Along with “The Porter,” upcoming projects include Global’s action series “Robyn Hood” and CBC’s docuseries “Black Life: A Canadian History,” while recent adds include Superchannel’s family comedy “The Parker Andersons,” and CBC Gem’s anthology series “21 Black Futures.”

“There are filmmakers who are getting projects up and running — short films, features, documentaries, series,” says Cameron Bailey, CEO of the Toronto International Film Festival.

But it’s not just about the artists, he adds.

“It’s about who is supporting their work, who’s going to broadcast it, who’s going to finance and fund it. That infrastructure in the industry is and needs to be growing and opening its doors to Black voices.”

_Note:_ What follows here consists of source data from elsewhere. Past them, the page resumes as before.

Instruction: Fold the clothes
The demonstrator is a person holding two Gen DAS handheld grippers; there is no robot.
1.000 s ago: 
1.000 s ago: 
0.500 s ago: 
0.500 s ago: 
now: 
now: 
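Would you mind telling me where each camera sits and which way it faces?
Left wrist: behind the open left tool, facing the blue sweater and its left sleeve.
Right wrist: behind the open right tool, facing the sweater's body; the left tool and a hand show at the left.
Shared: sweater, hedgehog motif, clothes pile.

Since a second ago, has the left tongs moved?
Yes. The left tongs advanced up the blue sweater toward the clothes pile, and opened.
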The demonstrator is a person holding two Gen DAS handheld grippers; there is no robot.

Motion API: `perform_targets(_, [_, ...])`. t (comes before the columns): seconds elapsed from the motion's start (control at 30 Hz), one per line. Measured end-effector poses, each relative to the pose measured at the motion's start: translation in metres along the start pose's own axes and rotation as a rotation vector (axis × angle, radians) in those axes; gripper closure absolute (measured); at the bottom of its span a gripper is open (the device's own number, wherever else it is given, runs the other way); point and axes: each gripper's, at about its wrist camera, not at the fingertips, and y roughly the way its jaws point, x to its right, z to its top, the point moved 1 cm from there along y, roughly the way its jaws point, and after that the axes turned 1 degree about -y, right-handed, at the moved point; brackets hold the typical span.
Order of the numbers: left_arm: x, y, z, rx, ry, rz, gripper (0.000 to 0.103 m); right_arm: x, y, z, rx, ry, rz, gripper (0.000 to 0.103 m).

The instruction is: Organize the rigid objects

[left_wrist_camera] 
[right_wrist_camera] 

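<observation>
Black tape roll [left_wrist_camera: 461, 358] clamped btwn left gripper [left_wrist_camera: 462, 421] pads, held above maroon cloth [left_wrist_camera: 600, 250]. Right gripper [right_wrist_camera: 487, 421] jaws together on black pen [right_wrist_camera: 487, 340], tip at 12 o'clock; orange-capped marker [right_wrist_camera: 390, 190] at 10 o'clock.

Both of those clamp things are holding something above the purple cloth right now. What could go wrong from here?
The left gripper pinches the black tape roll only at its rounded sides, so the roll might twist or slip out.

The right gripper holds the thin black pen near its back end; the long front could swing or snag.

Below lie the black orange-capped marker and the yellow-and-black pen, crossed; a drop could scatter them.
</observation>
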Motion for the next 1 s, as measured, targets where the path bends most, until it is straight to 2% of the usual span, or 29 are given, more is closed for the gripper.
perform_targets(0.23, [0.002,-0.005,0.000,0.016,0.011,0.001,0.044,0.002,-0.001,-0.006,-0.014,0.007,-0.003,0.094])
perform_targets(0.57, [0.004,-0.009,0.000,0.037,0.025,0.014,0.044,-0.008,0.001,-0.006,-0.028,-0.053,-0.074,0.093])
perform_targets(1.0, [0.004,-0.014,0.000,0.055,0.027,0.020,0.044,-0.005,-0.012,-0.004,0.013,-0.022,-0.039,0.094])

There is particular need to support Black women, says Frances-Anne Solomon, an award-winning filmmaker and the founder of CaribbeanTales, a Toronto-based charity that elevates Caribbean voices on the screen.

She recently launched the CaribbeanTales Black Incubator and Studio Access Project, which focuses on women and non-binary creators.

According to the 2021 “Women in View” report from BIPOC TV & Film, of the 43 per cent of women in key creative TV roles in 2019, only 6.44 per cent were Black or of colour.

“There is a lot of work to be done to undo the biases within our industry as it relates to women of colour. As somebody who’s worked in this industry for 30 years, I know what that discrimination is about,” says Solomon.

“So while I do think there has been major change, I don’t think it’s benefited women in the same way. The changes that need to happen are systemic.

“Barriers to equality exist within the funding organizations, the distribution organizations, every sector of the industry. If you get through one, then you hit another. Now is the time to push and to call out and to claim.”

Williams said she’d like to see stronger, more supportive infrastructure that makes space for Black creators to make mistakes and “play outside the box.”

“Young people ask me how I knew how to build Reelworld, and the fact is I didn’t know anything,” she says.

“I was stumbling along, I made pretty much every mistake you could possibly make.

“I learned as I went, but I never gave up because I don’t see the thing that people call failure. I see a good lesson.”